Any ideas how I can determine what is causing this high contention shown below:

(pprof) tree
Showing nodes accounting for 4440.35ms, 100% of 4440.35ms total
----------------------------------------------------------+-------------
      flat  flat%   sum%        cum   cum%   calls calls% + context     
----------------------------------------------------------+-------------
 4324.17ms 97.38% 97.38%  4324.17ms 97.38%                | runtime._LostContendedRuntimeLock
----------------------------------------------------------+-------------
                                          116.17ms   100% |   sync.(*Map).Swap (inline)
  116.17ms  2.62%   100%   116.17ms  2.62%                | sync.(*Mutex).Unlock
----------------------------------------------------------+-------------
                                          116.17ms   100% |   github.com/robaho/go-trader/internal/exchange.(*grpcServer).massquote
         0     0%   100%   116.17ms  2.62%                | github.com/robaho/go-trader/internal/exchange.(*exchange).Quote
                                          116.17ms   100% |   github.com/robaho/go-trader/internal/exchange.sendMarketData

robert engels

unread,
Jul 18, 2024, 11:36:23 AM (3 days ago) Jul 18
to Robert Engels, golang-nuts
Looks like the name was changed to runtimecontentionstacks

Much better now…

(pprof) tree
Showing nodes accounting for 481.75ms, 100% of 481.75ms total
Dropped 39 nodes (cum <= 2.41ms)
----------------------------------------------------------+-------------
      flat  flat%   sum%        cum   cum%   calls calls% + context   
----------------------------------------------------------+-------------
                                          401.25ms 83.51% |   runtime.findRunnable (inline)
                                           35.26ms  7.34% |   runtime.sysmon (inline)
                                           17.37ms  3.62% |   runtime.stopm (inline)
                                           14.01ms  2.92% |   runtime.saveBlockEventStack (inline)
                                            6.07ms  1.26% |   runtime.goschedImpl (inline)
                                            1.52ms  0.32% |   runtime.schedule (inline)
                                            1.30ms  0.27% |   sync.(*Mutex).Unlock (inline)
                                            1.30ms  0.27% |   github.com/robaho/go-trader/internal/exchange.sendMarketData (inline)
                                            1.17ms  0.24% |   sync.(*Map).Swap (inline)
                                            1.16ms  0.24% |   github.com/robaho/go-trader/internal/exchange.(*grpcServer).Connection (inline)
  480.46ms 99.73% 99.73%   480.46ms 99.73%                | runtime.unlock

but this seems suspect, that finding the runnable should consume so much time. Is this a side effect of the scheduler, and it is really blocked in the unlock call waiting for another routine to be runnable?



--
You received this message because you are subscribed to the Google Groups "golang-nuts" group.
To unsubscribe from this group and stop receiving emails from it, send an email to golang-nuts...@googlegroups.com.
To view this discussion on the web visit https://groups.google.com/d/msgid/golang-nuts/25E80A1A-DFA8-4BA6-A49C-0F8F656DFA81%40me.com.

robert engels

unread,
Jul 18, 2024, 4:00:15 PM (3 days ago) Jul 18
to robert engels, golang-nuts
Anyone have any idea on the high internal lock time on findRunnable?
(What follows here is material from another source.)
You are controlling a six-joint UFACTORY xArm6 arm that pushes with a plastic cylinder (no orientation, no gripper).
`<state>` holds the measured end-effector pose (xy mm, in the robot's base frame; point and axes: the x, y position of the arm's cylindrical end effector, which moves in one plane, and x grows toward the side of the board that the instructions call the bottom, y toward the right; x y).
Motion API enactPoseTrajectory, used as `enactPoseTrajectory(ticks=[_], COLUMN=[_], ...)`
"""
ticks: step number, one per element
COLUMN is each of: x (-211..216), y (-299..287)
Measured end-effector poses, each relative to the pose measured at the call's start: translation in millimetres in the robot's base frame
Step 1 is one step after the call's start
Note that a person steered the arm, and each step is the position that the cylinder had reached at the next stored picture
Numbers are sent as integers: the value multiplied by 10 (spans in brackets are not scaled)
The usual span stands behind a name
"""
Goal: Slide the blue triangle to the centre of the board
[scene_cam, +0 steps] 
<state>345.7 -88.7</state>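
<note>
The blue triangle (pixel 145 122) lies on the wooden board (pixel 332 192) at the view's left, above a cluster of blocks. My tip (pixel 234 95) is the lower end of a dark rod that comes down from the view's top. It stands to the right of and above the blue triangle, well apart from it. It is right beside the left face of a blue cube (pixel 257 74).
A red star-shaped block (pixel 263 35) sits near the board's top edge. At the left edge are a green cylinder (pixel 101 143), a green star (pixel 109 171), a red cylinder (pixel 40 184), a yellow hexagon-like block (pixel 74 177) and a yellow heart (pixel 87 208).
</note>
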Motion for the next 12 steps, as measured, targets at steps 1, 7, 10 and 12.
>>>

On Jul 18, 2024, at 10:36 AM, robert engels <ren...@ix.netcom.com> wrote:

Looks like the name was changed to runtimecontentionstacks

Rhys Hiltner

unread,
Jul 18, 2024, 7:31:33 PM (3 days ago) Jul 18
to golang-nuts
Hi Robert,

First, note that the contention profile for runtime-internal locks doesn't correctly blame the part of the code that _caused_ delay: with Go 1.22 and 1.23, the call stacks are of (runtime-internal) lock users that _experienced_ delay. That's https://go.dev/issue/66999, and those odd semantics are the reason that those stacks aren't shown by default (and instead require the GODEBUG). That was briefly fixed in late May, but caused some slowdowns and so couldn't be part of the Go 1.23 release.

Contention within findRunnable is probably on sched.lock, which protects the global portion of the scheduler. (Often, scheduling only needs to involve each P's local run queue.)

> Is this a side effect of the scheduler, and it is really blocked in the unlock call waiting for another routine to be runnable?

There really is a thread (an M with a P) that is blocked. It's not waiting for a G to be runnable .. depending on the exact part of findRunnable, it might be waiting to see whether a goroutine is runnable or not, or the M might be trying to go to sleep because it's determined that there's no work. The profile also shows runtime.goschedImpl, which means there's a G calling runtime.Gosched, and its M (and P) are blocked trying to add the G to the global run queue.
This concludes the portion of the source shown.